Modern petroleum drilling and production operations demand a great quantity of information relating to parameters and conditions downhole. Such information typically includes characteristics of the earth formations traversed by the wellbore, along with data relating to the size and configuration of the borehole itself. The collection of information relating to conditions downhole, which commonly is referred to as “logging”, can be performed by several methods. In conventional wireline logging, the drill string is removed from the wellbore and a probe containing selected instrumentation is lowered into the wellbore on a wire that supports the instruments and provides a direct communication link to the surface.
It is often desired to collect data during the drilling process while the drill string is in the wellbore, thus allowing the driller to make accurate modifications or corrections as needed to optimize performance. Designs for measuring wellbore conditions and formation parameter during drilling have come to be known as “measurement-while-drilling” (MWD) or “logging while drilling” (LWD) techniques. While distinctions between MWD and LWD may exist, the terms MWD and LWD often are used interchangeably.
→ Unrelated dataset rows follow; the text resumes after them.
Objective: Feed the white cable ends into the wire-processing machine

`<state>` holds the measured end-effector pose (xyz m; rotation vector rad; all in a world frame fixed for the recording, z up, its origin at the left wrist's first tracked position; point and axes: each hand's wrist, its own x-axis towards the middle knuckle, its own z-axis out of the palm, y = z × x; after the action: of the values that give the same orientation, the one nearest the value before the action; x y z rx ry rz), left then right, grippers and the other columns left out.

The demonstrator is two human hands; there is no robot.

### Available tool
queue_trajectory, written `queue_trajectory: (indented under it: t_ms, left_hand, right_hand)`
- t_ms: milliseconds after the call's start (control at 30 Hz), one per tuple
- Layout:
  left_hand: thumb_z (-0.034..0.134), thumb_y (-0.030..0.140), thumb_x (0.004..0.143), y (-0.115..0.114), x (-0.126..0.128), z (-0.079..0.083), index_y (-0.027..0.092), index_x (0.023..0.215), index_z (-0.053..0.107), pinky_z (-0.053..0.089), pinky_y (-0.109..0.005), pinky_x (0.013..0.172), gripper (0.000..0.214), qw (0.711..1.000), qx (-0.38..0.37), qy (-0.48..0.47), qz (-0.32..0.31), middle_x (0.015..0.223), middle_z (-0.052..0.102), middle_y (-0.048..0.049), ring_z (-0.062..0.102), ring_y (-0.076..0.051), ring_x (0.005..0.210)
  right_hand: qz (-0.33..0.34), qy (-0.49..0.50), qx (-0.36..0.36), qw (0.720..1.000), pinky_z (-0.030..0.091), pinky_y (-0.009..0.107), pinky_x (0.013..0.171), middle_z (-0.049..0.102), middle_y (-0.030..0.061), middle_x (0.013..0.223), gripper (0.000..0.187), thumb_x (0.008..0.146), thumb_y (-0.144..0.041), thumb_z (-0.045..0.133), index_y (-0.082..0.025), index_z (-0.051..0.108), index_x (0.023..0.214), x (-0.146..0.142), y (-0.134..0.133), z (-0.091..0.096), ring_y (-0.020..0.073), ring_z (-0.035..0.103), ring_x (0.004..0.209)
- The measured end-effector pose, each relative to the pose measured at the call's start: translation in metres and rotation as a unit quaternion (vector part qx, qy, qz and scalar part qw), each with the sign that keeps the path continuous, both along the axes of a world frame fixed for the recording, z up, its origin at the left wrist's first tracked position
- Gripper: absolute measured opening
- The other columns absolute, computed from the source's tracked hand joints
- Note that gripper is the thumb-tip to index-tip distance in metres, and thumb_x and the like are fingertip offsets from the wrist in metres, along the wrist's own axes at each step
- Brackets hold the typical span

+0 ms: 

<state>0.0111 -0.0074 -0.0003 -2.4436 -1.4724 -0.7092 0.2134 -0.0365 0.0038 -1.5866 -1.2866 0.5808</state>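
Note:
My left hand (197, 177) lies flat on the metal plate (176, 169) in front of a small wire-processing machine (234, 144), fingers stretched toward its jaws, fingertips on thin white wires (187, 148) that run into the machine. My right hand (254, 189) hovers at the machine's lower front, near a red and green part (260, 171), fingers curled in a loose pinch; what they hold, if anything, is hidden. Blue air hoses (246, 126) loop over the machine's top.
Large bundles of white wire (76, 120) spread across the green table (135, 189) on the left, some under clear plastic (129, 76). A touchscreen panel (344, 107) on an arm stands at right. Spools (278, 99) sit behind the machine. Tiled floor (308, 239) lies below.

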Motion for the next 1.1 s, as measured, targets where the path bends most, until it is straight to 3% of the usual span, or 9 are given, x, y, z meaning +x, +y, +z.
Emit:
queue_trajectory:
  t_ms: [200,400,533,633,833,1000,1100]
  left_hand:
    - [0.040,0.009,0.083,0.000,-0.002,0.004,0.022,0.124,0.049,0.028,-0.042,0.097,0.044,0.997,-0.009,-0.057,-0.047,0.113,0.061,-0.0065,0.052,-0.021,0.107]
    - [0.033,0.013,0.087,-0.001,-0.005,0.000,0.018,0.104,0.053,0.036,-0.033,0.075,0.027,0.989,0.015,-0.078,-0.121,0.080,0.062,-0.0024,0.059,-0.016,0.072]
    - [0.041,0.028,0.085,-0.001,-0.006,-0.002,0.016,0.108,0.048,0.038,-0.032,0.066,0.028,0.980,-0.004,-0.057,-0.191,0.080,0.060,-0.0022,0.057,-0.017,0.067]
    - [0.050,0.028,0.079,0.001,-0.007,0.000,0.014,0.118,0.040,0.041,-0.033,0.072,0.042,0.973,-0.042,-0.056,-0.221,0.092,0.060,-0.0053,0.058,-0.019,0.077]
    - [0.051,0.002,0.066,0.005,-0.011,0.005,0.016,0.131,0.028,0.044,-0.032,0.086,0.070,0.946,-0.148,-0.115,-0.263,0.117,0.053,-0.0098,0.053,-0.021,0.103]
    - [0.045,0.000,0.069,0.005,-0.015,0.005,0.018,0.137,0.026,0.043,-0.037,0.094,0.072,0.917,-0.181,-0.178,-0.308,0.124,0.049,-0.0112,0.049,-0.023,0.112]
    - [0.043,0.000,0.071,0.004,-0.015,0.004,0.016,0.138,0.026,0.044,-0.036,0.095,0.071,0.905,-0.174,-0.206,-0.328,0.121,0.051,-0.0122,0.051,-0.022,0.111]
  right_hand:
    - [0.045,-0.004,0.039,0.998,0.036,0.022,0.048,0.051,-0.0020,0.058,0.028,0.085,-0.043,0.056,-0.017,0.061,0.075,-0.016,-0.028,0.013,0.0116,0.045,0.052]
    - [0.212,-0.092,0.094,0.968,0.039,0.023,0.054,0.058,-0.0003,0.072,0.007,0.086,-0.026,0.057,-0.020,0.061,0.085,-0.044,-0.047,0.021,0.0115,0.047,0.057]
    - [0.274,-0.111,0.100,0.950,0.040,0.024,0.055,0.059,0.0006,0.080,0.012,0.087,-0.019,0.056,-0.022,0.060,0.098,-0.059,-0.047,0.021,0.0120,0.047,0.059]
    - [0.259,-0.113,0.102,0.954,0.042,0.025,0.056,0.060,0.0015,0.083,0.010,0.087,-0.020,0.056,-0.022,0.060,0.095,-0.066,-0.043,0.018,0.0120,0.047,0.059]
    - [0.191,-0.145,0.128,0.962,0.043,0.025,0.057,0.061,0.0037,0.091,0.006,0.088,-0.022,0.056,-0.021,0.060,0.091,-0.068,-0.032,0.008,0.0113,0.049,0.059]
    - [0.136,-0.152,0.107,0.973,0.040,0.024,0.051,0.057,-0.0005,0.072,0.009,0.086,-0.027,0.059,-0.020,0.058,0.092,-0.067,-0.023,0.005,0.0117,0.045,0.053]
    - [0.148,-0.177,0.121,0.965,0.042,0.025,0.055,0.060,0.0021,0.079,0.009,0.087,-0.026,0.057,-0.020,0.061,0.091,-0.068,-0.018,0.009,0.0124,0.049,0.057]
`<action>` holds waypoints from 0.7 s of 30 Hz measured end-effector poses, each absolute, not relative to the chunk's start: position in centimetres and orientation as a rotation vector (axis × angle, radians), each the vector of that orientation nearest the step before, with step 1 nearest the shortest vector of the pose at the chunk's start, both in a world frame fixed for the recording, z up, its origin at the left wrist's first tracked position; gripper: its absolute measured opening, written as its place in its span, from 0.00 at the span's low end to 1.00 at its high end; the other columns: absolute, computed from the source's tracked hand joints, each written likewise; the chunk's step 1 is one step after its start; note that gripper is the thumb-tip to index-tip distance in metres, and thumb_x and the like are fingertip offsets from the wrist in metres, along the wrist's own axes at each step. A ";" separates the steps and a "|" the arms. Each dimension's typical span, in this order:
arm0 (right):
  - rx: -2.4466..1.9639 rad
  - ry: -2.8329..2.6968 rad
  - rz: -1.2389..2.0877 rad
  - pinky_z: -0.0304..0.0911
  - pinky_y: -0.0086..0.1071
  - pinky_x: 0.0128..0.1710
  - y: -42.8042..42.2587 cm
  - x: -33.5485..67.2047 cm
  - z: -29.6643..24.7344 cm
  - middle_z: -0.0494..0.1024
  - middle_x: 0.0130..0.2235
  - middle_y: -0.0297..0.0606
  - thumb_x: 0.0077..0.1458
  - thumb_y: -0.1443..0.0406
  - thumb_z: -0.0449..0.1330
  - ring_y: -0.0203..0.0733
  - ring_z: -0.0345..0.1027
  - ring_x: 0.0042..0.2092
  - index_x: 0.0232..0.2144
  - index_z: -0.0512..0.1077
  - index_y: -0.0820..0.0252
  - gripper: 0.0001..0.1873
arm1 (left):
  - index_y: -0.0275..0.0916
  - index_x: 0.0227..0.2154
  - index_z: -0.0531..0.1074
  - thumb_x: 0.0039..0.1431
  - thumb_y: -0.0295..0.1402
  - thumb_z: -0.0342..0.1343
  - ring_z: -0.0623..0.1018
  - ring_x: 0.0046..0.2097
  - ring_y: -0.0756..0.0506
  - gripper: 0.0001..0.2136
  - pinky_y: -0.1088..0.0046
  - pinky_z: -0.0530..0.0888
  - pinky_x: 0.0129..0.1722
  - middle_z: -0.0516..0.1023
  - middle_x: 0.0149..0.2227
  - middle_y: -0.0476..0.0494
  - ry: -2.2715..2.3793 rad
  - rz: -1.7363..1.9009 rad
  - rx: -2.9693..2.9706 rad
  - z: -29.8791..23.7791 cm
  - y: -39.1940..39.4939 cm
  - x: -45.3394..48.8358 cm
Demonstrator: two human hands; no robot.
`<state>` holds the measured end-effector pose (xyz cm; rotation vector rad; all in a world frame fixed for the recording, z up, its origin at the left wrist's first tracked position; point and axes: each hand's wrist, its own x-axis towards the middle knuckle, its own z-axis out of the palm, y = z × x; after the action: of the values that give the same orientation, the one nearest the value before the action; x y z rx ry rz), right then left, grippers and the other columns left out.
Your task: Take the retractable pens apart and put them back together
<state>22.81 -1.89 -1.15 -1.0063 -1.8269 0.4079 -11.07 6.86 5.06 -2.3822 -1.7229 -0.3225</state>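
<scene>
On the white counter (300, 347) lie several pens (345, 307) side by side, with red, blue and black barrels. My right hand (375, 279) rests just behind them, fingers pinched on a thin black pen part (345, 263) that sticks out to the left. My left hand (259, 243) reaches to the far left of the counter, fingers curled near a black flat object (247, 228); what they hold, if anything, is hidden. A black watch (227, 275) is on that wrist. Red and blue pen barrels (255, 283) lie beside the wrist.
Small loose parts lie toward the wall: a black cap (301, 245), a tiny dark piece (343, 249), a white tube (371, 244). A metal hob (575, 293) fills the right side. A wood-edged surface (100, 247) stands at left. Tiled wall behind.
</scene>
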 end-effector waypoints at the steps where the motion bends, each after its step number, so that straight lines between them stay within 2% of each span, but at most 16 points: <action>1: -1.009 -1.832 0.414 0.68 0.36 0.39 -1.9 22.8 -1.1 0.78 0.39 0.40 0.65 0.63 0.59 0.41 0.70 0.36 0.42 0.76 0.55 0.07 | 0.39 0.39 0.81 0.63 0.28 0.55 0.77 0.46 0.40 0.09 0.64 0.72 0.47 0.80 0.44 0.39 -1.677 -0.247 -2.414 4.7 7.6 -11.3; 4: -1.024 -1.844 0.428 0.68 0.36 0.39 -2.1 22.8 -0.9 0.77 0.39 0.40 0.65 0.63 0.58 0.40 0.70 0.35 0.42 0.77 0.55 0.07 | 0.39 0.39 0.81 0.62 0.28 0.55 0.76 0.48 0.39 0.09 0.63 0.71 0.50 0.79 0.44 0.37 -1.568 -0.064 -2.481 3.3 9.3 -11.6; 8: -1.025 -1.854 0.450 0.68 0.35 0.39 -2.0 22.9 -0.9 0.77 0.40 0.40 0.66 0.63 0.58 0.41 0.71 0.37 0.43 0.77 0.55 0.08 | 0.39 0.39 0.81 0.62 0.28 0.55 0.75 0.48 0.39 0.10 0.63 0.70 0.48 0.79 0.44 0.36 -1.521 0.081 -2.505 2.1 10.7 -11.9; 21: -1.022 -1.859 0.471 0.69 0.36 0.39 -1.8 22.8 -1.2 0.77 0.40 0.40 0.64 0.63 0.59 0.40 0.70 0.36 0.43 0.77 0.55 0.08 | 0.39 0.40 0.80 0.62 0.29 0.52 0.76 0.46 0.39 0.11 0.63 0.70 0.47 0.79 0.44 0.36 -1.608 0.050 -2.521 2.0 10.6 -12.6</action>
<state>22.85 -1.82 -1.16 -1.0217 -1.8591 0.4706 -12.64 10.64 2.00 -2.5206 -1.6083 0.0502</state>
For the purposes of this disclosure, the term MWD will be used with the understanding that this term encompasses both the collection of formation parameters and the collection of information relating to the movement and position of the drilling assembly.
Data gathered by MWD tools is typically transmitted to the surface by sensors or transducers located at the lower end of the drill string. While drilling is in progress, these sensors continuously or intermittently monitor selected drilling parameters and formation data and use some form of telemetry to transmit the information to a detector located at the surface. There are a number of telemetry systems in the art that seek to transmit information regarding downhole parameters up to the surface without requiring the use of a physical connection, such as a wire.
Acoustic telemetry is one of the systems used for MWD applications and operates by creating acoustic signals that travel to the surface along the drill string or through the fluid in the well. The acoustic telemetry signal is received at or near the surface using an accelerometer, or some similar device that is sensitive to motion. When acoustic telemetry is attempted through the drill pipe, each pipe joint acts as a reflector of acoustic radiation. The net effect of all these reflections is the creation of a comb-like structure of pass bands and stop bands where the range of frequencies of any of the pass bands is fairly narrow. The combined effect of a narrow frequency band and multiple reflections causes nodes and anti-nodes to be distributed along the pipe, where the signal is strongest at a node and weakest at an anti-node.
The transmission of data can be negatively affected by pulse spreading, distortion, attenuation, modulation rate limitations, and other disruptive forces, such as the ambient noise in the drill string. The largest source of ambient noise in the drill string is the drilling rig. Thus, receivers located at or near the surface are subjected to high levels of ambient noise generated by the drilling rig. These high levels of noise can interfere with the reception of telemetry signals and often require additional filtering or other processing of the received signals before useful analysis can be performed.
Therefore, while receiving telemetry signals at the surface is an important aspect of MWD or LWD processes, the inherent noise of the drilling rig often makes the surface one of the least desirable locations for placing a receiver. Accordingly, there remains a need to develop telemetry signal receiving methods and apparatus that overcome certain of the foregoing difficulties while providing more advantageous overall results.